Inside the World of Hate and its Human Fallout
|Publisher:||Richmond, Victoria : Hardie Grant Books, 2019.|
|Characteristics:||xii, 292 pages ; 24 cm.|
|Source:||Yarra Valley Library|
An interesting but confronting investigation into how and why intelligent and successful men troll people on the internet.
The author starts off by telling us how she became the target of trolls by supporting a gay couple who were secretly molesting their adopted children. The damage and harassment that she attracted was significant and caused her, not just psychological harm but bordering on the physical too.
To give the reader a real picture of who a troll is she managed to interview a number of them including weev and meepsheep; and even met one face to face, which given how cowardly these people are, was quite an achievement.
Surprisingly the typical troll isn’t a social outcast working away in an isolated space. Many are highly educated white males working in well paid jobs and some are even married with children. The author goes into what motivates them to troll people, some get joy out it while others are doing it in the name of some cause.
The author says that people have said “don’t go online, just ignore them”. This is not easy as it’s human nature to read about ourselves, with the negative comments being particularly irresistible. It’s hard to know what the answer is.

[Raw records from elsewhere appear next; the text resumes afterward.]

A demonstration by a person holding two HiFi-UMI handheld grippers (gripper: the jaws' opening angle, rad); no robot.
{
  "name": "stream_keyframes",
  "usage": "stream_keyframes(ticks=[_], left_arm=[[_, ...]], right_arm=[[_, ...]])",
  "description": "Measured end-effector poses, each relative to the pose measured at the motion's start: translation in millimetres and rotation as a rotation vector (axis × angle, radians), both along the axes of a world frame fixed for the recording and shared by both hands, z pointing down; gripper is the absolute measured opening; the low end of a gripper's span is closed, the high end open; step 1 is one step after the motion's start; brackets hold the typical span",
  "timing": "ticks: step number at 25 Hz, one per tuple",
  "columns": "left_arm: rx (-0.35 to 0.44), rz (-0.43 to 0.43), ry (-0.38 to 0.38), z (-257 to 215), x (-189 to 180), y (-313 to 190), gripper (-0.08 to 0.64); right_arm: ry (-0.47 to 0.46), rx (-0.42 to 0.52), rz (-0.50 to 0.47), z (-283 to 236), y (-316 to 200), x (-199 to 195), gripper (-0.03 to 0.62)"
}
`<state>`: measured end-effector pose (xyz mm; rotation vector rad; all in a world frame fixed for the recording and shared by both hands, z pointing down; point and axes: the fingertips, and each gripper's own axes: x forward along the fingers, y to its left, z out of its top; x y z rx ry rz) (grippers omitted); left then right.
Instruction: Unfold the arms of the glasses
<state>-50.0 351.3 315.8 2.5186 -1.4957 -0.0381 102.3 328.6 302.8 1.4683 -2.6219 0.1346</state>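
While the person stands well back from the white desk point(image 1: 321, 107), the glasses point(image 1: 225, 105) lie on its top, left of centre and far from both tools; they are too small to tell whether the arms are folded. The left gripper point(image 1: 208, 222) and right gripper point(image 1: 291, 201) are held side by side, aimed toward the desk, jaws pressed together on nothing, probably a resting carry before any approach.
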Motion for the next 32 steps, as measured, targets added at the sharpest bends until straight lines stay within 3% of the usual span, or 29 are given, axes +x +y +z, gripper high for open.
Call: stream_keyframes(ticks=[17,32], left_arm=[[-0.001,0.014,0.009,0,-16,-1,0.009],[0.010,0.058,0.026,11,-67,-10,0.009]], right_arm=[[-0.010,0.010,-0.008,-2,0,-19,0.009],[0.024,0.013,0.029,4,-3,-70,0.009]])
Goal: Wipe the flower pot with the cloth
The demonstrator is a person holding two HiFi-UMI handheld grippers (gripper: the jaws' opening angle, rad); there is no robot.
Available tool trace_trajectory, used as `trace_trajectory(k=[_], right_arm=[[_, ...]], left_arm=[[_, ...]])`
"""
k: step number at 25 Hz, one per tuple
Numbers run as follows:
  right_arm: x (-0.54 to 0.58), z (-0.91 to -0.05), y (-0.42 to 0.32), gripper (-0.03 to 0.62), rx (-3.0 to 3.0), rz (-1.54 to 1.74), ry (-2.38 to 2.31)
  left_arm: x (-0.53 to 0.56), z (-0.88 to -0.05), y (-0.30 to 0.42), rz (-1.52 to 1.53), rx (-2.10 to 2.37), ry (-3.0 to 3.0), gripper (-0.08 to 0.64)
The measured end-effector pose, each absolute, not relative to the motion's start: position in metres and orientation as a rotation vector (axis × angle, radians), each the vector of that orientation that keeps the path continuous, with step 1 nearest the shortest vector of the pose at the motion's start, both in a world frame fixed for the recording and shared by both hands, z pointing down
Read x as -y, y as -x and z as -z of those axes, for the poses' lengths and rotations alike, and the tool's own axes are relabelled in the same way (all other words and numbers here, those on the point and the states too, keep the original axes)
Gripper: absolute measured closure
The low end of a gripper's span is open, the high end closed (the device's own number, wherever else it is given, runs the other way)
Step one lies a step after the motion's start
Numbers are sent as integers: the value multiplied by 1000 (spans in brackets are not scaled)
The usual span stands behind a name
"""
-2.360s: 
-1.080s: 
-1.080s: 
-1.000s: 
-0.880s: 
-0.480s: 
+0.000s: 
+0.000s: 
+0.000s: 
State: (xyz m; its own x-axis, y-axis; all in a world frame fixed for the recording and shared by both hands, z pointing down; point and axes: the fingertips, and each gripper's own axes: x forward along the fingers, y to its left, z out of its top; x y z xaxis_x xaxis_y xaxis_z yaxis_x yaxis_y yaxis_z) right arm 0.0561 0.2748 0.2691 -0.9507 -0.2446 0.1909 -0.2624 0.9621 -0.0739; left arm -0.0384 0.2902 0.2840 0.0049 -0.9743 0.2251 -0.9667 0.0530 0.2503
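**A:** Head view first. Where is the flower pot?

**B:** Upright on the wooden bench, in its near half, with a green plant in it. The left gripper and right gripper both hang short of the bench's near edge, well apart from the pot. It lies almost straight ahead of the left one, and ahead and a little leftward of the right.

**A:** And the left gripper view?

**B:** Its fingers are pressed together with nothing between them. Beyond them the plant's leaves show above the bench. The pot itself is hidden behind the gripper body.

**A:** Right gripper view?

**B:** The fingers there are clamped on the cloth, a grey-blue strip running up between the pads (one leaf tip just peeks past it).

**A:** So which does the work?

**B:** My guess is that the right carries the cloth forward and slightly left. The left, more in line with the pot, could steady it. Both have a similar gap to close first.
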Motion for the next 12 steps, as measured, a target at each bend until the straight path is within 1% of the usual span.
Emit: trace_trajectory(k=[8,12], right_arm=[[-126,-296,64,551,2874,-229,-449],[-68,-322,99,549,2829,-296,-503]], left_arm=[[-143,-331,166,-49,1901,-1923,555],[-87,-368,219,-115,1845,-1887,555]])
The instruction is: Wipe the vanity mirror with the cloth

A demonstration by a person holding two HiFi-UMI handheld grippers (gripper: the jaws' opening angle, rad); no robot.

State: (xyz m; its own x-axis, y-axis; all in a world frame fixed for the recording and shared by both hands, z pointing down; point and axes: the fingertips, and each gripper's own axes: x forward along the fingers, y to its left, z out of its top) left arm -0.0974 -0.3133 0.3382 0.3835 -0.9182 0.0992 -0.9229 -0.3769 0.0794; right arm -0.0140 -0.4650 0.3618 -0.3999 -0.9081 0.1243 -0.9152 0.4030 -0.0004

It’s disturbing how disruptive trolls can be to their victims. Many suffer mental problems while others feel so threatened they need to move house. Others lose their job or business. This makes trolling a very serious problem and the author laments on the lack of progress policing and preventing it.
Troll Hunting is an informative look at trolling and the trolls’ profiles are thought provoking to read about. Reading about them may prevent you from engaging with them. Someone once said in a presentation “don’t feed the trolls”. Hopefully their entertainment will be robbed and they will interest in you, but it’s not easy resisting.